About Black History Now
Black American History is American history. It’s a rich, fascinating and inspiring series of valuable contributions and impressive accomplishments. And it is full of surprising facts.
- Did you know that the city of Chicago was founded by an African American entrepreneur, Jean Baptiste Point Du Sable? Or that the shoe manufacturing industry was revolutionized by an African American inventor, Jan Ernst Matzeliger? Or that the North Pole was co-discovered by a Black American explorer, Matthew Henson?
- Did you know anyone whose life has ever been saved by a blood transfusion has African American Charles Drew to thank? A pioneer in blood banking during World War II, Dr. Drew’s accomplishment of reducing blood to plasma has saved millions of lives. He was honored with many professional appointments, received the NAACP’s Spingarn Medal and was even on a U.S. postage stamp. Yet most Americans – even African Americans – don’t know who he is. And there are many, many more…
- Did you know George Grant was a Harvard-educated dentist whose 1899 golf tee invention is the blueprint for today’s models.
- Did you know Madam C.J Walker was a Black self-made millionaire in the early 1900s and was one of the first women of any race to achieve such phenomenal success.
- And did you know the first internationally acclaimed African American athlete was not a boxer, or a basketball, football or baseball player, but a cyclist who won the world one-mile track cycling championship in 1899. His name was Major Taylor.
- Do you know about Salem Poor? He was a Black American soldier who was cited for heroism and valor at Bunker at Bunker Hill during the Revolution War. He also served at Valley Forge and White Plains. Beyond that we know very little. Not even the year he died, because back then, the achievements of Black Americans were largely unrecorded. But did you know in 1975, Salem Poor was officially recognized by the U.S. Postal service with a commemorative stamp….just as Dr. George Washington Carver was in 1948… Jackie Robinson in 1982… Louis Armstrong in 1995…and 105 other Black Americans on postage stamps since the first, Booker T. Washington, appeared in 1940.
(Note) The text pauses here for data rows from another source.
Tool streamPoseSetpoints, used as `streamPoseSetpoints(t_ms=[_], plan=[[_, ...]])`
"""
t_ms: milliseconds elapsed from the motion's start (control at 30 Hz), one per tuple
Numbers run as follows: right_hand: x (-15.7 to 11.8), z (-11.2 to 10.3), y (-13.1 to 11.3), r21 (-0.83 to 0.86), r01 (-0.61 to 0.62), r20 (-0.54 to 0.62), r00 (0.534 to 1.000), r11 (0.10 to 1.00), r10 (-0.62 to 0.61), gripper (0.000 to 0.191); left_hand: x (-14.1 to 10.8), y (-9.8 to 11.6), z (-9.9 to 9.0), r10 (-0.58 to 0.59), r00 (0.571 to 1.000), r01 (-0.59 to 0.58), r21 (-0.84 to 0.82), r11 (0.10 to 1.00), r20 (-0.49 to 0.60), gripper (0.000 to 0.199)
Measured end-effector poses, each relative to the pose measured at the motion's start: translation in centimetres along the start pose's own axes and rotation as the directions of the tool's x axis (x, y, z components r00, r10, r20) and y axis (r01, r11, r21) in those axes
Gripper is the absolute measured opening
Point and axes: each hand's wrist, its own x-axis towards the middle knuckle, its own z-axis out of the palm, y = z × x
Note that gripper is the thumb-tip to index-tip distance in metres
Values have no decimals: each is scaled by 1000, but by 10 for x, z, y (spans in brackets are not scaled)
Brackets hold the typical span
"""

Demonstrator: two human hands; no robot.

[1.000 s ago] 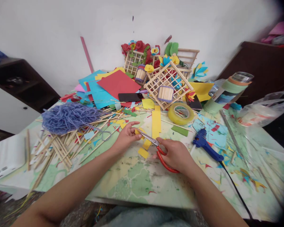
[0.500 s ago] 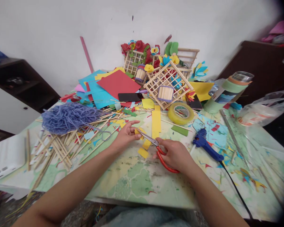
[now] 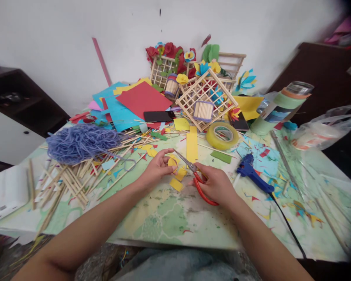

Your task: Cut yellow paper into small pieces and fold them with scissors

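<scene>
Between thumb and fingers, my left hand (image 3: 158,168) pinches a small piece of yellow paper (image 3: 172,162). My right hand (image 3: 218,183) grips red-handled scissors (image 3: 203,191), whose blades point up and left, close to the paper. Small yellow paper squares (image 3: 176,184) lie on the table just below my hands. Beyond the blades lies a yellow paper strip (image 3: 192,144). To its right rests a roll of clear yellowish tape (image 3: 210,136).
Blue yarn (image 3: 83,144) and wooden sticks (image 3: 71,183) cover the left side. A blue glue gun (image 3: 256,173) with a black cord lies at right. Stick lattices (image 3: 207,99) with paper flowers, coloured sheets (image 3: 143,99), a phone (image 3: 158,116) and a green bottle (image 3: 280,107) stand or lie behind.
The scissor blades have shifted slightly away from the yellow piece, which now shows more of its surface in my left hand. The whole view has tilted slightly.
</scene>
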Motion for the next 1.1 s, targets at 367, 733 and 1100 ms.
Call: streamPoseSetpoints(t_ms=[367,733,1100], plan=[[0,16,6,501,-114,-84,980,858,179,49,-13,-13,12,-141,963,105,161,981,230,62],[-1,26,6,590,-49,-18,997,806,73,47,-9,-13,14,-71,989,45,191,980,128,55],[-1,-7,3,-88,-8,-67,998,996,2,44,-2,-15,2,-1,999,4,64,998,-54,55]])
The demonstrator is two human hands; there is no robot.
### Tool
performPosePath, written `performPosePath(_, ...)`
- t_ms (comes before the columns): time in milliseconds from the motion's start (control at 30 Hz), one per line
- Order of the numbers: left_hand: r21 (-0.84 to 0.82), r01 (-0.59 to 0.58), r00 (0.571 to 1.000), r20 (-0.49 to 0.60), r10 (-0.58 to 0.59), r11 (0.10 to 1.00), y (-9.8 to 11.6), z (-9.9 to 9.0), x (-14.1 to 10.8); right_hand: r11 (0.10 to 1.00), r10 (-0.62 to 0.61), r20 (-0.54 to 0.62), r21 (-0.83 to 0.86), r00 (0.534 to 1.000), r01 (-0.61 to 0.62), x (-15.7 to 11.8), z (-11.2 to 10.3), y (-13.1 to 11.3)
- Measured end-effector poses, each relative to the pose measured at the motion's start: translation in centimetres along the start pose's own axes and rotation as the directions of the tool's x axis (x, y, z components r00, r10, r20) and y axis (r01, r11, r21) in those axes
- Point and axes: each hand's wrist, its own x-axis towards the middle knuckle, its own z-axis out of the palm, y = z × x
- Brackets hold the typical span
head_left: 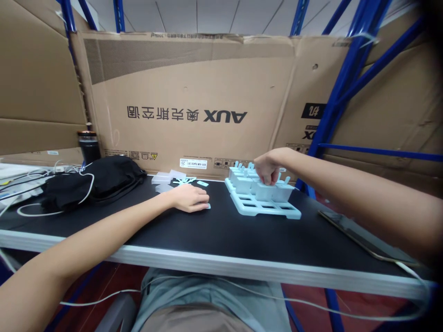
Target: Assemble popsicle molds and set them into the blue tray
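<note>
A light-blue popsicle mold rack (265,210) stands right of centre, with several translucent cups (243,186) in its rear slots. Light-blue stick handles (250,167) rise from some of them. My right hand (268,167) reaches down from above, its fingers closed at the top of one popsicle mold (265,192); the fingertips hide the exact grip. My left hand (191,198) lies low on the table, fingers together over a small light-blue plastic piece (208,207), of which only an edge shows. Behind it lie loose light-blue sticks (184,180) and a flat light-blue piece (202,183).
Translucent cups (162,178) lie beyond my left wrist. A black bag (93,182), cables and a dark bottle (89,147) are at the left. A phone (360,233) with a cable lies under my right forearm. Cardboard (187,83) walls the back.
</note>
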Motion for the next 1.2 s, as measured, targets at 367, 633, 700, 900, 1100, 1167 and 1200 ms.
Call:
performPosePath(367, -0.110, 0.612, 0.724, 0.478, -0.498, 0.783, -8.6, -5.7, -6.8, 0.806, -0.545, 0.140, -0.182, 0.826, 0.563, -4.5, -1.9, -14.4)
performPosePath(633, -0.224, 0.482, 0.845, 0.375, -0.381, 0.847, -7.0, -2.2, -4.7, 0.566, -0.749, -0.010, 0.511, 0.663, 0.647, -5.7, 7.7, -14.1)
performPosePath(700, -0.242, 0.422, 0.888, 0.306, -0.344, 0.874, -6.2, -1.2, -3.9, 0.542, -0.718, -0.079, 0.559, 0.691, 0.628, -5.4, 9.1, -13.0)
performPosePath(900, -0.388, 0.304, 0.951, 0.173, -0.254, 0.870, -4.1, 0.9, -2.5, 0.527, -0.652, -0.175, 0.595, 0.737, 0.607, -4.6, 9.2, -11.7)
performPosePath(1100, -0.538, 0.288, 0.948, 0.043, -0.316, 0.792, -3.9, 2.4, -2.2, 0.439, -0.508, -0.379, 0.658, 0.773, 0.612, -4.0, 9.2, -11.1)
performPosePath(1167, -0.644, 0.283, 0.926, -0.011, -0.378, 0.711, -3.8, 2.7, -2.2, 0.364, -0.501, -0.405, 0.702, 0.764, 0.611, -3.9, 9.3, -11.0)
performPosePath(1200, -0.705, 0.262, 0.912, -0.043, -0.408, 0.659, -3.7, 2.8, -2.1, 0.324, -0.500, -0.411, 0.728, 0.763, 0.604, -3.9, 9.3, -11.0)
- You might have known that Bessie Coleman was the first female Black American to receive a pilot’s license, but did you know that as a Black woman she was unable to gain admission to American flight schools. So she earned money as a manicurist, studied French at night and attended flight school in France in 1920 and became a pilot at a time that female flyers were virtually nonexistent in the U.S.
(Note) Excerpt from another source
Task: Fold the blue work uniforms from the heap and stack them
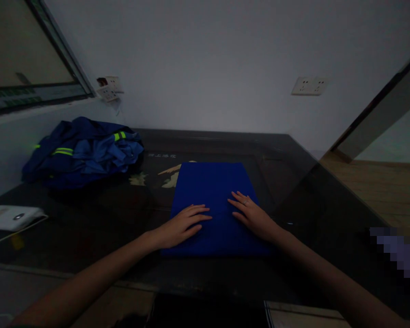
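Note:
A folded blue cloth (212, 182) lies flat on the dark table (123, 246), its near edge wider than its far edge. My left hand (185, 224) rests on the cloth's left part, palm down with fingers spread. On its right part lies my right hand (251, 214), also palm down, fingers apart, with a ring on one finger. The hands do not touch each other, and neither grips anything.
Crumpled blue garments (85, 152) with yellow-green stripes are heaped at the back left. A white device (13, 217) with a cable lies at the left edge. A pixelated item (398, 255) is at the right. Behind the table stands a wall with sockets (309, 86).

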`<control>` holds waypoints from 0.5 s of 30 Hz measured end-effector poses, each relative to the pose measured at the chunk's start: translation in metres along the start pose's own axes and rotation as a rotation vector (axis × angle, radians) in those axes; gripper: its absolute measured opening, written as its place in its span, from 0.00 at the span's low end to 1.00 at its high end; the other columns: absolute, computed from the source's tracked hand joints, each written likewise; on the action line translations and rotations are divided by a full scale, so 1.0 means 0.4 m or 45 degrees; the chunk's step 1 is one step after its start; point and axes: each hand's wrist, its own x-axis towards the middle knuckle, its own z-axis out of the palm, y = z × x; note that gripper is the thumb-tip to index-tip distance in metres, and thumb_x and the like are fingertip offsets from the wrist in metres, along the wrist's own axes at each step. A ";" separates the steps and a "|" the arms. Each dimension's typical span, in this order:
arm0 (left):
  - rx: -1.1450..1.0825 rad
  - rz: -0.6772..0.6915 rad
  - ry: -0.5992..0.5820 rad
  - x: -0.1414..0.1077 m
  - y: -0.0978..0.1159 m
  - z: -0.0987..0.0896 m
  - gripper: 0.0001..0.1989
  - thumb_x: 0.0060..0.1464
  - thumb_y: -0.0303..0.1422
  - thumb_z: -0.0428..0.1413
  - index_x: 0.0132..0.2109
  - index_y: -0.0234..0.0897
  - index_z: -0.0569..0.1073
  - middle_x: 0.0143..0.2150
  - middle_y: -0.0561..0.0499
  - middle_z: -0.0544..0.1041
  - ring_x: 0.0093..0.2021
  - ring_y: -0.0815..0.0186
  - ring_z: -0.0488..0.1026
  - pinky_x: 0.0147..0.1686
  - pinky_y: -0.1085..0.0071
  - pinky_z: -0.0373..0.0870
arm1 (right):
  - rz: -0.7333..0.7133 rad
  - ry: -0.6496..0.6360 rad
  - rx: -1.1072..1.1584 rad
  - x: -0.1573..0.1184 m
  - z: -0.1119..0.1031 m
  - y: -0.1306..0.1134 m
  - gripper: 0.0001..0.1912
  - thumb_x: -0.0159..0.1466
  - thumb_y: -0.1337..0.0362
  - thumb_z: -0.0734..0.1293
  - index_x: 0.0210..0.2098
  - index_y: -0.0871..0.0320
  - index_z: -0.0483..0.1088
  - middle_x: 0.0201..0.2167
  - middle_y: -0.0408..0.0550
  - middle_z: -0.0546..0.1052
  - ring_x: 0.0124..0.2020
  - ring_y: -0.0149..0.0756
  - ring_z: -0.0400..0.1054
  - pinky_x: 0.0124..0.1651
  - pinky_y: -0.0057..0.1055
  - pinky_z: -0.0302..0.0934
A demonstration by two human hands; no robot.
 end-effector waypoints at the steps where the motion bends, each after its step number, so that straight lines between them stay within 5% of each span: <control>1: -0.024 0.002 -0.024 -0.006 0.014 0.001 0.21 0.67 0.39 0.41 0.65 0.52 0.59 0.70 0.54 0.55 0.70 0.65 0.48 0.68 0.59 0.46 | -0.028 -0.036 0.031 -0.012 -0.005 -0.013 0.26 0.69 0.55 0.56 0.65 0.51 0.57 0.68 0.51 0.54 0.69 0.44 0.44 0.66 0.51 0.47; 6: 0.111 0.013 -0.084 -0.020 0.042 0.031 0.26 0.66 0.41 0.44 0.69 0.52 0.50 0.72 0.53 0.47 0.71 0.59 0.43 0.68 0.50 0.39 | -0.139 -0.148 -0.073 -0.062 0.008 -0.052 0.29 0.68 0.53 0.59 0.67 0.47 0.51 0.69 0.50 0.51 0.69 0.47 0.43 0.65 0.57 0.46; 15: 0.255 -0.039 -0.114 -0.060 0.033 0.034 0.31 0.64 0.43 0.48 0.69 0.53 0.45 0.72 0.52 0.42 0.71 0.57 0.41 0.67 0.51 0.41 | -0.151 0.005 -0.254 -0.087 0.028 -0.033 0.28 0.69 0.56 0.58 0.67 0.50 0.52 0.68 0.50 0.54 0.68 0.43 0.46 0.66 0.52 0.47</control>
- Everyone knows that Jackie Robinson was the first Black American to play Major League baseball. But did you know that he was the first athlete in the history of UCLA to letter in four sports in the same year: baseball, football, basketball and track…and that Robinson reached the semifinals of the National Negro tennis tournament and also won several swimming championships UCLA.
The list goes on and on. African American achievement has influenced every aspect of American history and culture. Did you know?